Restate, exactly as written, the entries below from the line that holds "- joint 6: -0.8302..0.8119" through the line that holds "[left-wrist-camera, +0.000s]". Pictures are not part of the copy.
(Materials provided begins)
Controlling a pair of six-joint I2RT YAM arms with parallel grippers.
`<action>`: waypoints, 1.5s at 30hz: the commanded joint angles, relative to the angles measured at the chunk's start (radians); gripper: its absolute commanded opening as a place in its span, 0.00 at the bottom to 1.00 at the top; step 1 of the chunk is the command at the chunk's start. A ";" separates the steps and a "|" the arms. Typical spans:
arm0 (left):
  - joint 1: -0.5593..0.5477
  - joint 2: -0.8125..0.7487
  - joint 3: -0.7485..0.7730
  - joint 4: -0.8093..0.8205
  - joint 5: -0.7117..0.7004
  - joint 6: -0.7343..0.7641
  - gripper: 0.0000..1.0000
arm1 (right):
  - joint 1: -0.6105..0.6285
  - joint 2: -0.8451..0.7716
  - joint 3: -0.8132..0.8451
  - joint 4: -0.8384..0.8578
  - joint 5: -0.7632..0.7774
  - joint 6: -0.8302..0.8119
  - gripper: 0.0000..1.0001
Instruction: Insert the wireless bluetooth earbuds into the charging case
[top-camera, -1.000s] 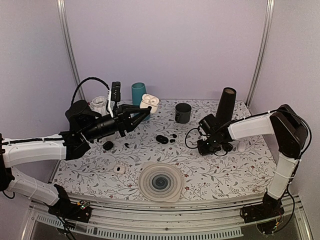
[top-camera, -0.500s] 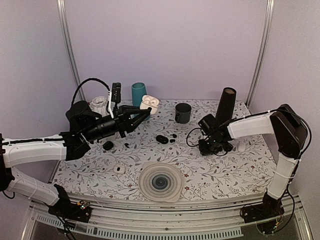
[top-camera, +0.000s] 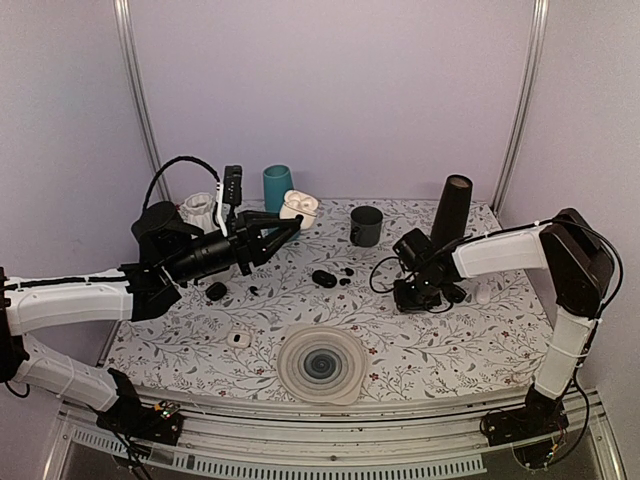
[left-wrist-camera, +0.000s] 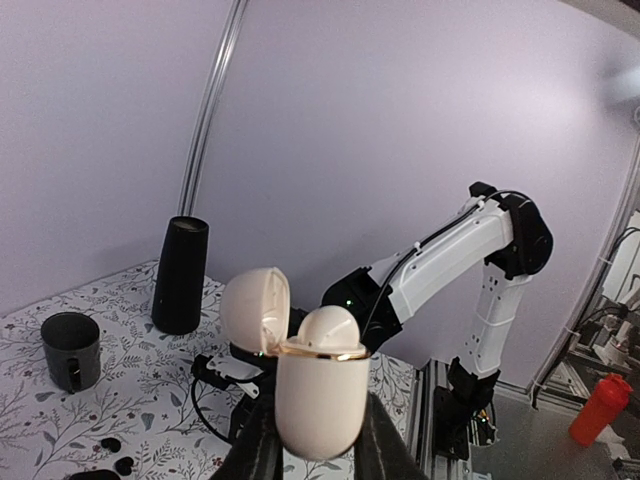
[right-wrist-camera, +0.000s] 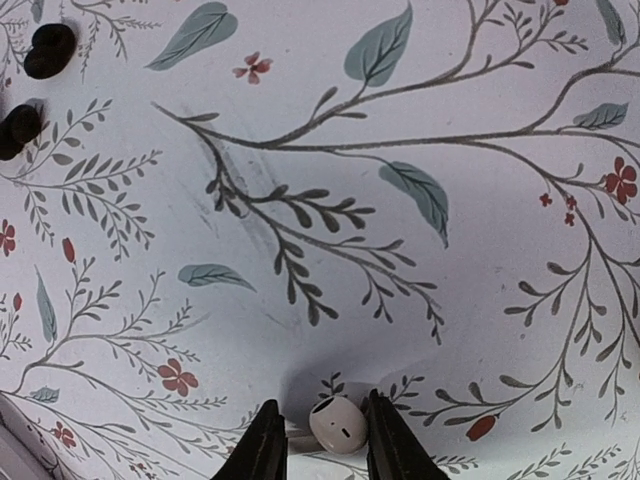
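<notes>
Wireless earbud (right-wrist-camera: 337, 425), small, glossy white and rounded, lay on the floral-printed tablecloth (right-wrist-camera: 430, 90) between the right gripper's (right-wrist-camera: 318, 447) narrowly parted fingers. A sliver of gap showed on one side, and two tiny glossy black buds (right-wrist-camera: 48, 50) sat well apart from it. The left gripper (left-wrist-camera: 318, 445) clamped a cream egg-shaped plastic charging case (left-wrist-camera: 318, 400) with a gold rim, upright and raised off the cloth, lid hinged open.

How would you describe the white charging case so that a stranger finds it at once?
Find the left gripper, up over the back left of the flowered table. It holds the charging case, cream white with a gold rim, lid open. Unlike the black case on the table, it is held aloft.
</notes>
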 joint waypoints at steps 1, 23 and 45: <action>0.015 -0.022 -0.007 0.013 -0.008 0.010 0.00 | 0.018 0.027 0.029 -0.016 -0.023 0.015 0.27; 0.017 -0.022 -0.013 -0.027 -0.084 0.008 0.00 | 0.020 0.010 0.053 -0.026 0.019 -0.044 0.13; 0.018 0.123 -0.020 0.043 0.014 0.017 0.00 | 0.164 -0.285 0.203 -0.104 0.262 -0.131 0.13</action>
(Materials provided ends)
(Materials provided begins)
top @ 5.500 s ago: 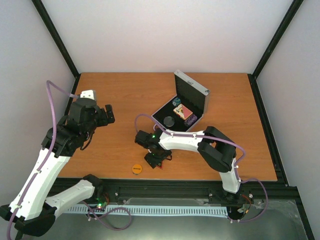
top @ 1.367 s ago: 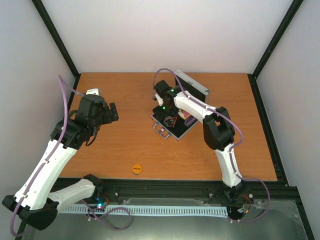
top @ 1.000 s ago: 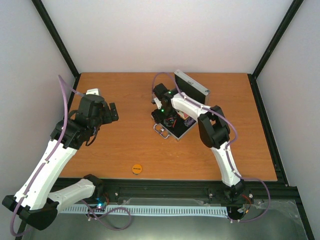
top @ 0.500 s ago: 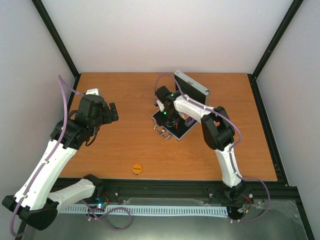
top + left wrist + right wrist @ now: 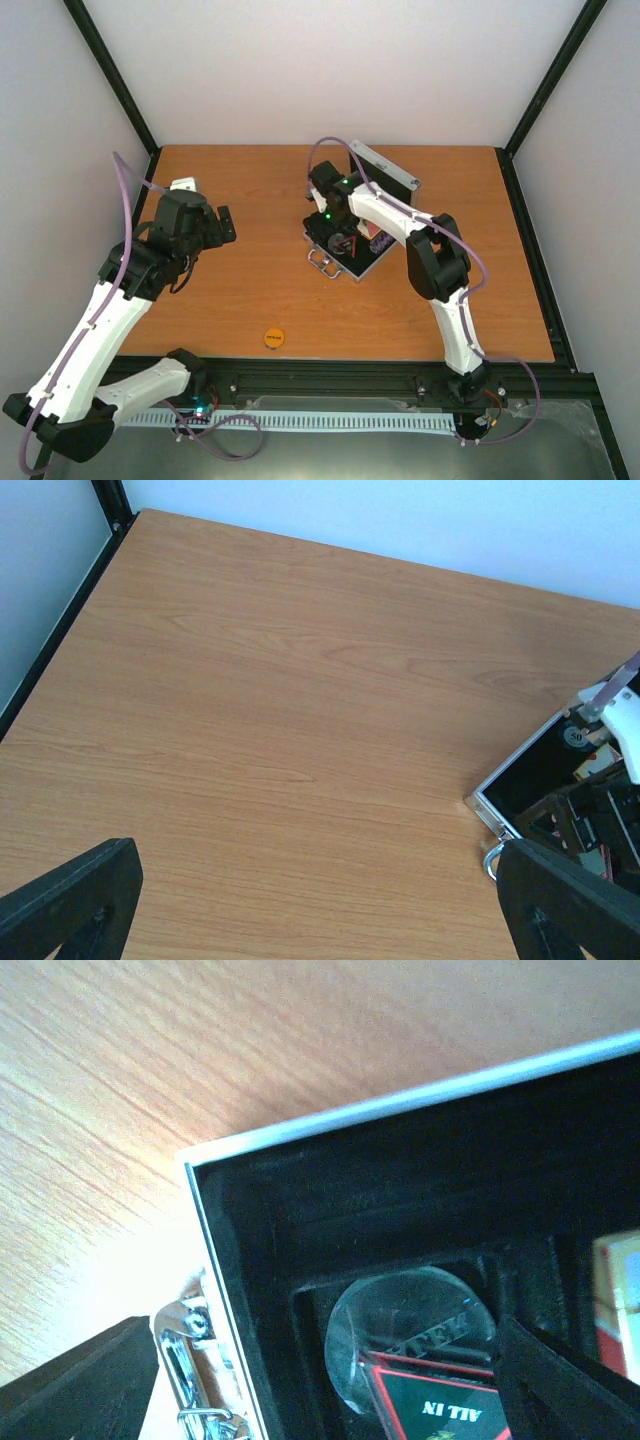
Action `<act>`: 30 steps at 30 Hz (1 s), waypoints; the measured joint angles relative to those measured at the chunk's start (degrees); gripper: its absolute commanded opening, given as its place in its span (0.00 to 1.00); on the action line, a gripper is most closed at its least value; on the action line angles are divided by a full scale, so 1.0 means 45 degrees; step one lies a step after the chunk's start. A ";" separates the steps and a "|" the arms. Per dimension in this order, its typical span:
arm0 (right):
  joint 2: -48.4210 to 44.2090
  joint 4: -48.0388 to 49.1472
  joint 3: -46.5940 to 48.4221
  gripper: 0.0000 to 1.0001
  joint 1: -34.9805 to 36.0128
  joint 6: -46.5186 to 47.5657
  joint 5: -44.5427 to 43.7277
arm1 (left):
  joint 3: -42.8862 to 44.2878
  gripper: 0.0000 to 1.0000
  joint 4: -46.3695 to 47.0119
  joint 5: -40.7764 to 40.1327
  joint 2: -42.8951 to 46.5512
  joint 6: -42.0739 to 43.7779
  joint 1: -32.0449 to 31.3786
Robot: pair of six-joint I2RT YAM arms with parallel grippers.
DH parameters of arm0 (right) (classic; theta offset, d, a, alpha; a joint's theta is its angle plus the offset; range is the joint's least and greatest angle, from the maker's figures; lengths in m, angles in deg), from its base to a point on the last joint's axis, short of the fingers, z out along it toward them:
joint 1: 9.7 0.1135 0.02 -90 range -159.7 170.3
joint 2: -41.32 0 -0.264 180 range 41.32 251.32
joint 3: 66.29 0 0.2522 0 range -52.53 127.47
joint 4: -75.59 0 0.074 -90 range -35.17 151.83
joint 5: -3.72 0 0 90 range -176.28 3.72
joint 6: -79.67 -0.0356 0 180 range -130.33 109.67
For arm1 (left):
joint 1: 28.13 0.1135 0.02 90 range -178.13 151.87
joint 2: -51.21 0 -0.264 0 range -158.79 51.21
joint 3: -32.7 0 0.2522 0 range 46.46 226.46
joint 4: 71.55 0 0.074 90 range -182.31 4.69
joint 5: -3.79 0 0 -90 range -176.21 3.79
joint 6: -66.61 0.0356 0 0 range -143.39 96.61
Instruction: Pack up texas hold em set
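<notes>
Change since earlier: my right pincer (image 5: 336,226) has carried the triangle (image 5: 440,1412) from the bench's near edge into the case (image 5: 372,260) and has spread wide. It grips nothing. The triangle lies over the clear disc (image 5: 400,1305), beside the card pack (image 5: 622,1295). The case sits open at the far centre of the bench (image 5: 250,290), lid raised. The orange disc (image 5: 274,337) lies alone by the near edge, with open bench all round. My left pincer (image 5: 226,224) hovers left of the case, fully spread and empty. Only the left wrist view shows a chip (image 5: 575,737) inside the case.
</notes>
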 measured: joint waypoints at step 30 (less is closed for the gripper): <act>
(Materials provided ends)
Written solution:
  - joint 6: -0.8302..0.8119
  - gripper: 0.0000..1.0001
Instruction: Insert the wireless bluetooth earbuds into the charging case
[top-camera, -1.000s] 
[top-camera, -0.500s] 
[top-camera, +0.000s] 
[left-wrist-camera, +0.000s] 

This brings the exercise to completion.